- About Scala
- Documentation
- Code Examples
- Software
- Scala Developers
equality: the walls are closing in
Sun, 2009-06-21, 15:20
It's amazing this one was not the first equality issue I found. I
didn't see it sooner because I made the mistake of using 0 as my common
value among types, and they all hash 0 to 0.
We have a really fundamental problem with equality. The decisions for
scala to a) unify primitives and boxed types under AnyVal and b)
continue to use the java machinery for boxing and equals/hashCode, taken
in combination, have created a situation where consistency even among
the simple boxed types is impossible.
Here is a small java program:
public class A {
public static void main(String[] args) {
int x1 = 1;
float x2 = 1.0f;
Integer o1 = Integer.valueOf(x1);
Float o2 = Float.valueOf(x2);
System.out.println(x1 == x2);
System.out.println(o1.equals(o2));
System.out.println(o1.hashCode() + " != " + o2.hashCode());
}
}
This prints:
true
false
1 != 1065353216
In java this is internally consistent because they accept that
primitives and boxed types each have their own behavior. There is no
way to translate this into scala without sacrificing either "1 == 1.0"
or "equal objects have equal hashCodes."
Even floats and doubles have different hashcodes:
scala> (1.0f.hashCode, 1.0d.hashCode)
res2: (Int, Int) = (1065353216,1072693248)
Do you want to live in a world where 1.0f != 1.0d? Me neither, but
something has to give!
Here is what can be done consistently - I think.
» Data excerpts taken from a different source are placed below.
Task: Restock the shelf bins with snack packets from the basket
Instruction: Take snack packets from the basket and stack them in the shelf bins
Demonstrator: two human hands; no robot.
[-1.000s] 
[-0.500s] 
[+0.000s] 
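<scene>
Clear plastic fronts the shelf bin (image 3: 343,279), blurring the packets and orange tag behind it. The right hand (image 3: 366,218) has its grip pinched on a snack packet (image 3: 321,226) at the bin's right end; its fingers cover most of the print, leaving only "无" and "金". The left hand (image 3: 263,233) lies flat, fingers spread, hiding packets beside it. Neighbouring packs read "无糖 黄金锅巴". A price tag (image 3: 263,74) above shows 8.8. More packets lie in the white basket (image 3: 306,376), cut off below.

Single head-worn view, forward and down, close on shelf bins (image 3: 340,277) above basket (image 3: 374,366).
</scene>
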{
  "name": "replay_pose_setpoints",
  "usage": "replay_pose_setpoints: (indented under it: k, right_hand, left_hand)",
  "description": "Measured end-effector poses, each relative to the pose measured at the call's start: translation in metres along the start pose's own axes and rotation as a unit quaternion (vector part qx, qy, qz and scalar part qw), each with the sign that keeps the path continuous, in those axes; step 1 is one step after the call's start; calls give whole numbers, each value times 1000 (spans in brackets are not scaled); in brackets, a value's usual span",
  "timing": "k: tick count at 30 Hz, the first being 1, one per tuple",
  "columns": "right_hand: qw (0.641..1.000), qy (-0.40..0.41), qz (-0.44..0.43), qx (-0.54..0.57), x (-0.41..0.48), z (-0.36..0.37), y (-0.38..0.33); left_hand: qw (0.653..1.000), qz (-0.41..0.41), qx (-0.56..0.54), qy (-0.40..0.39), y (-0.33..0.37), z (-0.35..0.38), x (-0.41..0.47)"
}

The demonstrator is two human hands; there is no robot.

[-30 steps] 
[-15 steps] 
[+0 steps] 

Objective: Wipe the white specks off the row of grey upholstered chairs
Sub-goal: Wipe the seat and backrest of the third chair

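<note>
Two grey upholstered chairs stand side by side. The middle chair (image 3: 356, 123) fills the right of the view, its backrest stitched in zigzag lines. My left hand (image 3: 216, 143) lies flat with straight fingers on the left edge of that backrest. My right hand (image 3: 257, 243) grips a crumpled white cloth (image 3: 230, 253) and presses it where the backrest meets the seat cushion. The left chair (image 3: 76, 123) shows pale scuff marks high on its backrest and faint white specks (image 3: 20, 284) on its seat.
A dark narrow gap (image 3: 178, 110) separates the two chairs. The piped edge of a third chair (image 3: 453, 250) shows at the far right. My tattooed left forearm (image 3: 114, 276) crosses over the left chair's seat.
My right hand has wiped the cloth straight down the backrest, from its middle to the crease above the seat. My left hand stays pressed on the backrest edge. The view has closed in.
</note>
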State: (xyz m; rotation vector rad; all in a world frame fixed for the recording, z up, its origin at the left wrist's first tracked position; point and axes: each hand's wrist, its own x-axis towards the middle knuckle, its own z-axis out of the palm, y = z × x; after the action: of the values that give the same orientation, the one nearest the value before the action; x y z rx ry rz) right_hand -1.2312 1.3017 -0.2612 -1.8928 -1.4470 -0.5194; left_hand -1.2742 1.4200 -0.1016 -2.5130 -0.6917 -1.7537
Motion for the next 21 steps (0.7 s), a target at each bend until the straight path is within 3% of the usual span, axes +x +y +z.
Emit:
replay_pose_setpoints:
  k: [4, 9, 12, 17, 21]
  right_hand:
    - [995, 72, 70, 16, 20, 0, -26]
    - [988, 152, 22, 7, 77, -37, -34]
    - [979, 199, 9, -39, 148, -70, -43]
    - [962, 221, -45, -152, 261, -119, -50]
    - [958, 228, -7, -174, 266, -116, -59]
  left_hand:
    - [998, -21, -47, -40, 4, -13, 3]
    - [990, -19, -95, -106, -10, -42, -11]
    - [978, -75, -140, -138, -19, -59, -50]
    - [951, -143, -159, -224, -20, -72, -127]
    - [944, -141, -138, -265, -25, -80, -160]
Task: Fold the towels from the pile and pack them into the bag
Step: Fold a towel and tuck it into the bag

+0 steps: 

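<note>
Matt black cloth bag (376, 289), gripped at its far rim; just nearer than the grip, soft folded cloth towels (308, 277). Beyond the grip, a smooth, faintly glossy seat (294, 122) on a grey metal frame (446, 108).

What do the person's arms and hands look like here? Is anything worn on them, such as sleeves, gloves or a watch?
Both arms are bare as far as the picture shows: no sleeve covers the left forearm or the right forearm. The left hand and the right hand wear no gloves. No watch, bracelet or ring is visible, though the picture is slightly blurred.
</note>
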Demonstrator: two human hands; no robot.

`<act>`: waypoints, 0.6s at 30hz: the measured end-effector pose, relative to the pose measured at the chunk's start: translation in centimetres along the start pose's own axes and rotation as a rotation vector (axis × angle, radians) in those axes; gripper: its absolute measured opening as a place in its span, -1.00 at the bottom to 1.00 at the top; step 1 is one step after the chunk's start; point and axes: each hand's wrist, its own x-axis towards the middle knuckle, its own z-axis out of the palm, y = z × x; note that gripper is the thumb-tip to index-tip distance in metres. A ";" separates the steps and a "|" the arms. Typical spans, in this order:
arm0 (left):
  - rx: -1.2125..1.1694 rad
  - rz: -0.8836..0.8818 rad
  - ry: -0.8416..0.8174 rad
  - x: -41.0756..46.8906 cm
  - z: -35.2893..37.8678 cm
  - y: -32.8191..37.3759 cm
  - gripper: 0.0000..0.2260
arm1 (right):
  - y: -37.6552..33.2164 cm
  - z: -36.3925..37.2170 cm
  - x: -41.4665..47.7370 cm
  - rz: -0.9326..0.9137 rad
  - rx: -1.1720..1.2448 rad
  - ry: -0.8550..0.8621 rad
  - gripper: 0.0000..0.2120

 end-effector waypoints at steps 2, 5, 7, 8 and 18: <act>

Byte/Short/Int/Long/BigInt all use the boxed value as the hashCode. So
all the types in this group can be made equal to one another.
Float and Double each use their own hashCode, and neither can be equal
to anything not of its own type. That means indeed 1.0f != 1.0d.
BigDecimal also uses its own hashCode, and the scala wrapper reuses it,
so the java and scala BigDecimals can equal one another, but cannot be
equal to anything else.
Character uses itself as if it were an Int, so it COULD be grouped in
with the first five types and they could all equal one another.
However, given that we're already segregating all these types, I think
that is a mistake, and a Char should only claim equality with other
Chars, unless it is explicitly .toInt-ed.
SUMMARY:
Something has to give! We need a conscious decision on this question:
What are the relative priorities of "equal objects must have equal
hashCodes" and "primitive values should be equal even when boxed in
different types" ? One has to lose.
I do not think "equal objects must have equal hashCodes" can be
sacrificed under any conditions -- if that requirement is too onerous we
should create a new equality method rather than continuing to try to
shoehorn ourselves into java's.
Just for fun, can you predict what's in this map at the end? I mean with
current scala 2.7.5, before I started trying to address anything. And
then, how many of those values can you get back out?
import scala.collection.mutable.HashMap
val map = new HashMap[Any,String]
map(1.toByte) = "byte"
map(1.toShort) = "short"
map(1.toInt) = "int"
map(1.toLong) = "long"
map(1.toFloat) = "float"
map(1.toDouble) = "double"
map(BigInt(1)) = "scala.BigInt"
map(BigInt(1).bigInteger) = "java.lang.BigInteger"
... wait, take a guess before you look at the answer ...
Map(1.0 -> float, 1 -> java.lang.BigInteger,
1 -> scala.BigInt, 1.0 -> double)
Hmmm, can't seem to get at some of those:
scala> map(BigInt(1).bigInteger)
res23: String = java.lang.BigInteger
scala> map(BigInt(1))
res24: String = java.lang.BigInteger
Oh wait, I can get the BigInt out:
scala> map(1.toByte)
res25: String = scala.BigInt
Sun, 2009-06-21, 17:47
#2
Re: equality: the walls are closing in
2009/6/21 martin odersky :
> No, this does does not work, because 'A' == 65 is true (in Java as
> well as in Scala)
> I blieve Char has to be treated as an integer type; it's our only choice.
It's very non ideal behaviour, independently of the hash code problem.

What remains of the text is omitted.